- **Required work**:
Repeat every line of the material below exactly.

- **The data**:
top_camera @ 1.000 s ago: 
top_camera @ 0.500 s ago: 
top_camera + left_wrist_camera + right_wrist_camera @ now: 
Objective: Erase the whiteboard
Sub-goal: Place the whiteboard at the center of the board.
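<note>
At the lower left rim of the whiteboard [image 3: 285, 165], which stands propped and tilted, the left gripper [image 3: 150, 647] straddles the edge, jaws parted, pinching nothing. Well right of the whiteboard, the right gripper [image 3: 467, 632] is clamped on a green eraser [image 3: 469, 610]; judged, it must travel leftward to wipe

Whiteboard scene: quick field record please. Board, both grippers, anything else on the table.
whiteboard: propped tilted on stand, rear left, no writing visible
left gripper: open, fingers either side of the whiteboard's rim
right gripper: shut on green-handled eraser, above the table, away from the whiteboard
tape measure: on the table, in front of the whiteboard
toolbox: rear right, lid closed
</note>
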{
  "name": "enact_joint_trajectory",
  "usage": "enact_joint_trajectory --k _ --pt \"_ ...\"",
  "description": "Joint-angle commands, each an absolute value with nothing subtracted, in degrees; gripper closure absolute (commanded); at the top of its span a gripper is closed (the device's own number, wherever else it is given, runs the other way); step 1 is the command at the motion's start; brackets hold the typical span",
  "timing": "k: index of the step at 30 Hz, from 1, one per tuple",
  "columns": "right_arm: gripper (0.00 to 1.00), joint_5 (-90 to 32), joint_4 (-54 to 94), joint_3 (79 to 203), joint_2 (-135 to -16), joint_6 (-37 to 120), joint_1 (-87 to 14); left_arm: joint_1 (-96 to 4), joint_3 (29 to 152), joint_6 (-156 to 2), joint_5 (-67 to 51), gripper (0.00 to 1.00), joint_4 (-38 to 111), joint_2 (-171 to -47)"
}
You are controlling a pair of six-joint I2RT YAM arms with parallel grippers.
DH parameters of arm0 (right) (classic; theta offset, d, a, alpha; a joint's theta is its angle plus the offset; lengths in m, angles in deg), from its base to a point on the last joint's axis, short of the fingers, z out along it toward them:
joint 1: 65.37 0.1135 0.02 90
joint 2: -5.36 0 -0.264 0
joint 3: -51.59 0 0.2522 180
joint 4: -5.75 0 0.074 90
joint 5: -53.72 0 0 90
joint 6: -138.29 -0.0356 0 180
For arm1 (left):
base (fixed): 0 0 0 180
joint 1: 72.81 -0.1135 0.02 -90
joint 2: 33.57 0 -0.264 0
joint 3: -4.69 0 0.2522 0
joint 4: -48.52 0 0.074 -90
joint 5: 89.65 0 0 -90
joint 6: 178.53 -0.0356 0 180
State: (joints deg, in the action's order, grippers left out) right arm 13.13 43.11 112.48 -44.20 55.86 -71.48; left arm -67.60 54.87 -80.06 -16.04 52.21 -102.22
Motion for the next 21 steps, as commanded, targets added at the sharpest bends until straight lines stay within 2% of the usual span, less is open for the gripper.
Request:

- **Solution to this exercise**:
top_camera @ 1.000 s ago: 
top_camera @ 0.500 s ago: 
top_camera + left_wrist_camera + right_wrist_camera @ now: 
Objective: Erase the whiteboard
Sub-goal: Place the whiteboard at the center of the board.
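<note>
At the lower left rim of the whiteboard [image 3: 285, 165], which stands propped and tilted, the left gripper [image 3: 150, 647] straddles the edge, jaws parted, pinching nothing. Well right of the whiteboard, the right gripper [image 3: 467, 632] is clamped on a green eraser [image 3: 469, 610]; judged, it must travel leftward to wipe

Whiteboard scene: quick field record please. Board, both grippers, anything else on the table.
whiteboard: propped tilted on stand, rear left, no writing visible
left gripper: open, fingers either side of the whiteboard's rim
right gripper: shut on green-handled eraser, above the table, away from the whiteboard
tape measure: on the table, in front of the whiteboard
toolbox: rear right, lid closed
</note>
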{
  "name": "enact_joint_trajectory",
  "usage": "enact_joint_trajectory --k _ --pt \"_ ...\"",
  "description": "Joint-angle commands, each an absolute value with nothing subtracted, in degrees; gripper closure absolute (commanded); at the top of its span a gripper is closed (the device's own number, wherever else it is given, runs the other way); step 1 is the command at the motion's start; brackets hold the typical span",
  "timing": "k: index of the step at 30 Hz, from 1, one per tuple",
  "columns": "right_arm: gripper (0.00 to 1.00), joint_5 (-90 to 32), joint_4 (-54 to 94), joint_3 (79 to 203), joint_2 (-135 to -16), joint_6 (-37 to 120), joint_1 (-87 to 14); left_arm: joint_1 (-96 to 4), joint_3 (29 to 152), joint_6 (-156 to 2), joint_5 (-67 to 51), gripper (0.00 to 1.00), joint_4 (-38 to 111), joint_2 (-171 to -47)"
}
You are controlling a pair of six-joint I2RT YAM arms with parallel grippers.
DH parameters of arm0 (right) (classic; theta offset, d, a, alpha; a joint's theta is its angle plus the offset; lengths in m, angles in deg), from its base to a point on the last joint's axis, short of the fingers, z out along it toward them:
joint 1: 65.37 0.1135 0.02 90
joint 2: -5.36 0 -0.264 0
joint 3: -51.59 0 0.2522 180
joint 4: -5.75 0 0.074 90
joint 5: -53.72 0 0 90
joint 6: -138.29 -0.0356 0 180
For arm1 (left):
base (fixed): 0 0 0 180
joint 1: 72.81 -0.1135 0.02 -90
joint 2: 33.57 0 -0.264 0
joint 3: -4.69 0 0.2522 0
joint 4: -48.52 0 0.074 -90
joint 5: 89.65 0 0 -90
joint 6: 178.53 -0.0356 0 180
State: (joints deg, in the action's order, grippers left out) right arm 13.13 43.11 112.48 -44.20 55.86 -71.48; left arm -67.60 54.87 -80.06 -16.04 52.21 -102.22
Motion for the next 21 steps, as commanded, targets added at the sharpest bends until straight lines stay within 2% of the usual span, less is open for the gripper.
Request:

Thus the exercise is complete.